ISIS Praises US Murder of Iranian General Soleimani as ‘Divine Intervention’ that Will Help Them Rise Again

Islamic State terrorists rejoiced at the death of Iranian General Qassem Soleimani at the hands of his American ‘allies,’ according to a weekly newspaper affiliated with the group that once controlled much of Syria and Iraq.

Soleimani was killed by a US drone strike on January 3, as he drove by the Baghdad international airport in Iraq. In reprisal, Iran launched a limited strike on US bases in Iraq with ballistic missiles on Tuesday, causing no casualties but demonstrating capability to hit US assets at will.

The weekly Islamic State (IS, formerly ISIS/ISIL) newspaper Al-Naba portrayed Soleimani’s death as an act of god in support of its cause, and Muslims in general, according to BBC Monitoring.

An editorial in the jihadi paper was careful not to credit the US or even mention Soleimani by name. It couched the gloating in a historical analogy, referring to “Roman-Persian wars” that enabled early Muslims to overrun both Persia – today’s Iran – and parts of the Eastern Roman Empire, also known as Byzantium.

While IS has not been entirely destroyed, it has not controlled any territory for months. Soleimani’s Quds Force fighters were among those that turned the tide against the IS ‘caliphate,’ alongside the Syrian Army and the Russian expeditionary force in Syria – while the US-backed Iraqi army and Kurdish militias advanced from northern Syria and Iraq.

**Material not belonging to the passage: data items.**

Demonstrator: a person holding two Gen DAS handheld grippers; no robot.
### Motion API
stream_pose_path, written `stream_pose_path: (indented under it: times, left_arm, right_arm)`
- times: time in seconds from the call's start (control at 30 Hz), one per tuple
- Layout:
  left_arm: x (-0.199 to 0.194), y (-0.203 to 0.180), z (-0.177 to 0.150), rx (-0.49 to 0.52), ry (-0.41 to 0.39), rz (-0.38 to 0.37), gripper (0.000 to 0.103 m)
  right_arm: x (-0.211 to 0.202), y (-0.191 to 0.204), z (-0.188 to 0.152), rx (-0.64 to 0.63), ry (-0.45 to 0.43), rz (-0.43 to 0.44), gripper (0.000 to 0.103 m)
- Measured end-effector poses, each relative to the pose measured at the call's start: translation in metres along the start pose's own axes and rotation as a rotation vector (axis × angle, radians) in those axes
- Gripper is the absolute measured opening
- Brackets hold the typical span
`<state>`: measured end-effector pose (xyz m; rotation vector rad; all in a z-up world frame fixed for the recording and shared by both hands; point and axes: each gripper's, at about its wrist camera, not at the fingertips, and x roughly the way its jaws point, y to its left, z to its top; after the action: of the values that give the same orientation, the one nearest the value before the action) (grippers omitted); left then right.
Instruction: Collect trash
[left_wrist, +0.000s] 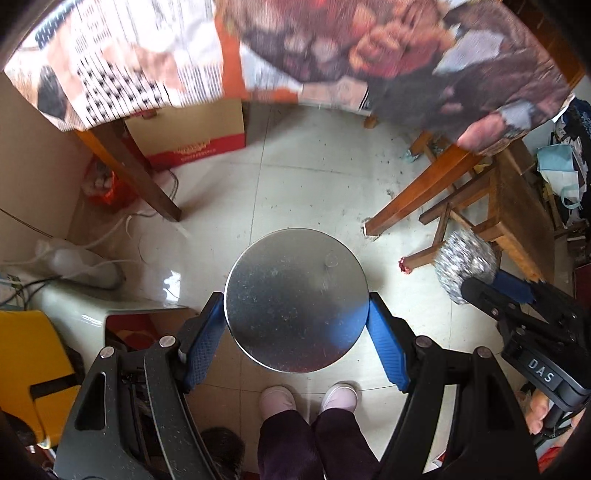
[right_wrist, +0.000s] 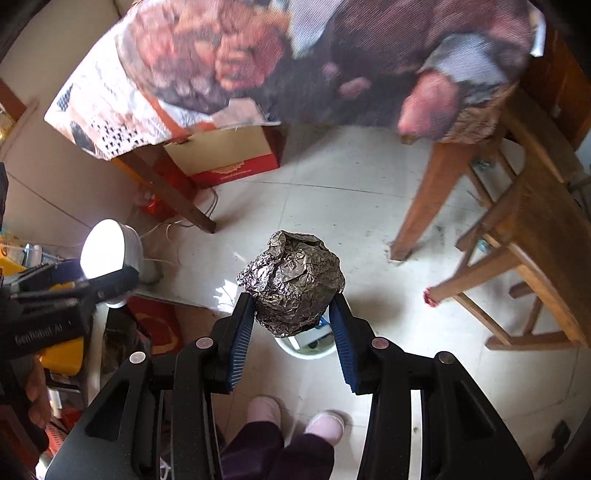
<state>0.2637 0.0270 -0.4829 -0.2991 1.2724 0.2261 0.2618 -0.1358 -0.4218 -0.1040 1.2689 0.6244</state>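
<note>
Blue-padded fingers (left_wrist: 207, 332) of the left gripper (left_wrist: 295, 332) press on opposite edges of a round metal tin (left_wrist: 295, 302), seen end-on as a flat silver disc; the grip is across its full width. The right gripper (right_wrist: 293, 317) clamps a crumpled ball of foil (right_wrist: 291, 284) between its own blue pads (right_wrist: 242, 343). Both point steeply down at a pale tiled floor (left_wrist: 314, 177), above the person's pink slippers (left_wrist: 277, 400).

Judged by its look, the tin is rigid, smooth and fairly light, so it could slide in the pads; holding it at its widest point across the rim suits it best. The foil ball is very light and crushable. It dents rather than slips, so a gentle squeeze around its middle should do.

Much is hard to read. Only the tin's flat face shows in the left wrist view, so its depth and whether it holds anything cannot be told. A white container (right_wrist: 306, 349) sits on the floor directly under the foil, mostly hidden by it; it may be a bin, but that is uncertain. The patterned tablecloth (left_wrist: 332, 48) overhead is blurred. Clutter at the left edge is cut off.
</note>
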Motion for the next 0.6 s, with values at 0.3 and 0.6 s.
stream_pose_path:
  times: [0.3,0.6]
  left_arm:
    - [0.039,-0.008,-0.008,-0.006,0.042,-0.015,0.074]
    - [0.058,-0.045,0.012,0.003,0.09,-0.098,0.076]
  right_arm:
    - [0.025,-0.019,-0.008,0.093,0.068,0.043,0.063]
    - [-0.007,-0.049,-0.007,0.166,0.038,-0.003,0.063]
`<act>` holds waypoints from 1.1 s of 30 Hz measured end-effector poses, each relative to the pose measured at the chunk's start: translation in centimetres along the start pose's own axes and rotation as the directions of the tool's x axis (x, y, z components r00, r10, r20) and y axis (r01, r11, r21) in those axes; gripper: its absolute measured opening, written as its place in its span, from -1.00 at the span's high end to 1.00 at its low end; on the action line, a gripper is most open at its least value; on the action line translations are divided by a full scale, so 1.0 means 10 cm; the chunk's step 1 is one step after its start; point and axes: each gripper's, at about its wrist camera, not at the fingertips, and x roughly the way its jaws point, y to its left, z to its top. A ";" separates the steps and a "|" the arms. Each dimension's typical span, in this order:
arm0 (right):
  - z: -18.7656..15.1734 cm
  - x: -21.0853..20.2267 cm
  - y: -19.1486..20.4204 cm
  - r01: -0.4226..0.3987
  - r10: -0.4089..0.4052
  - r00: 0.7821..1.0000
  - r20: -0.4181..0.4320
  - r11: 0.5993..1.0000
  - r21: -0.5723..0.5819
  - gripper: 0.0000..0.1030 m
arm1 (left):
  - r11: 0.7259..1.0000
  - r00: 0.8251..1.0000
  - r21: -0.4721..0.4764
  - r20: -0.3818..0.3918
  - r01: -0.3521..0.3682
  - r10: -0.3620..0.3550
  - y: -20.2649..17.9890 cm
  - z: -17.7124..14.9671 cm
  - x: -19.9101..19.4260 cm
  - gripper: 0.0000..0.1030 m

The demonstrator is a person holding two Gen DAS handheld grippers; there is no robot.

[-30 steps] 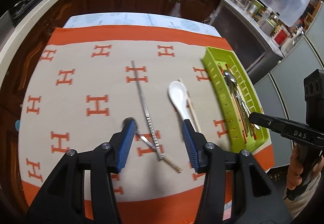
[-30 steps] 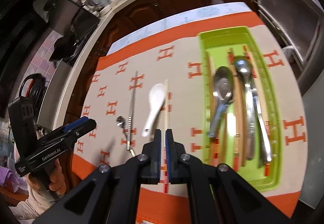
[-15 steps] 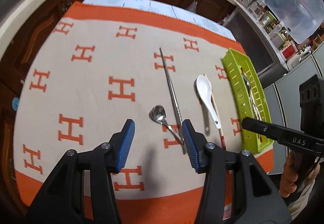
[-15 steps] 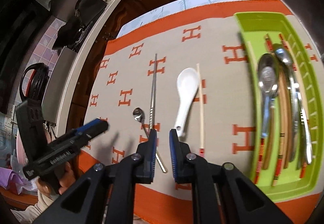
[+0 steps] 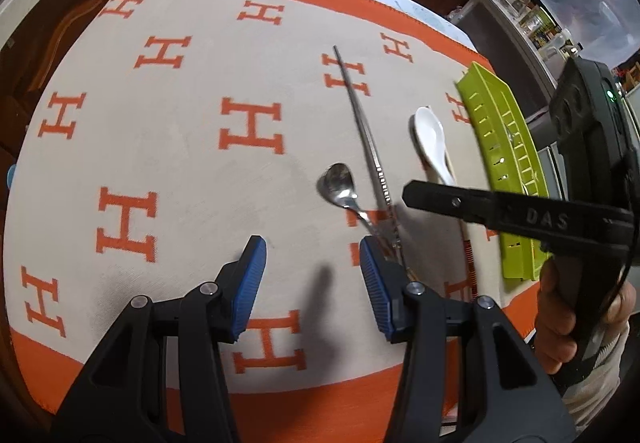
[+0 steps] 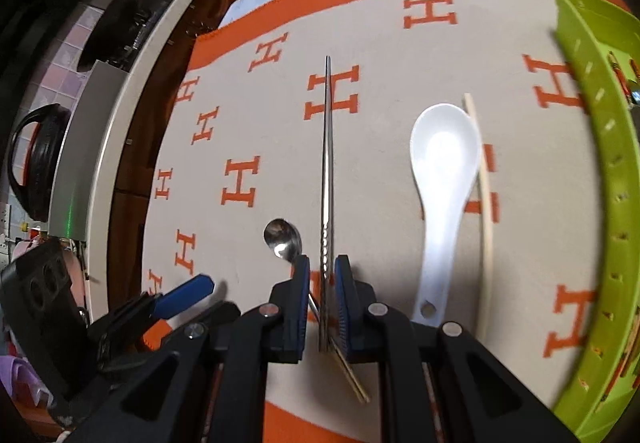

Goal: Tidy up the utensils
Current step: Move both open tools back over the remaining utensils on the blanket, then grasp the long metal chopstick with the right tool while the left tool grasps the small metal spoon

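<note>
On the left, the left gripper [image 5: 312, 275] hovers over the near part of the orange-and-beige cloth [image 5: 180, 147], its blue pads [image 5: 251, 283] spread wide with only bare cloth between them. Just past its right-hand pad, the small metal spoon [image 5: 338, 185] lies bowl away, its handle running back under the long metal chopsticks [image 5: 362, 123] that stretch toward the far edge of the cloth.

Next comes the right gripper [image 6: 322, 279], low over the cloth near its front edge. Its jaws are narrowed to a slim gap, one on each side of the chopsticks' ridged near end; whether the pads actually press the metal cannot be told. The spoon's bowl [image 6: 283, 239] sits just left of its left finger.

Further right, the white ceramic spoon [image 6: 442, 171] lies bowl away with a single wooden chopstick [image 6: 482, 203] alongside, touching its right side. At the cloth's right edge stands the green utensil tray [image 6: 600, 147], with other utensils partly visible inside.
</note>
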 end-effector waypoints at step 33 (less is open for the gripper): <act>-0.43 -0.77 -0.29 -0.004 0.013 0.977 0.212 0.999 -0.045 0.89 | 0.995 0.987 -0.084 -0.145 0.060 -0.072 -0.47 0.21 0.39 0.33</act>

Citing the possibility IS might reappear, the US is refusing to withdraw from Iraq in open disregard for its ‘partners’ in the government in Baghdad. Iraqi lawmakers passed a nonbinding resolution demanding US withdrawal shortly after Soleimani’s killing, but the State Department said on Friday that no such thing was happening.

Both the US and several of its NATO allies have suspended their training operations of Iraqi security forces for the moment, as they braced for Iranian reprisals. Some allies even pulled their personnel out of Iraq into the neighboring Kuwait. However, US President Donald Trump has called for an expanded role of NATO in Iraq.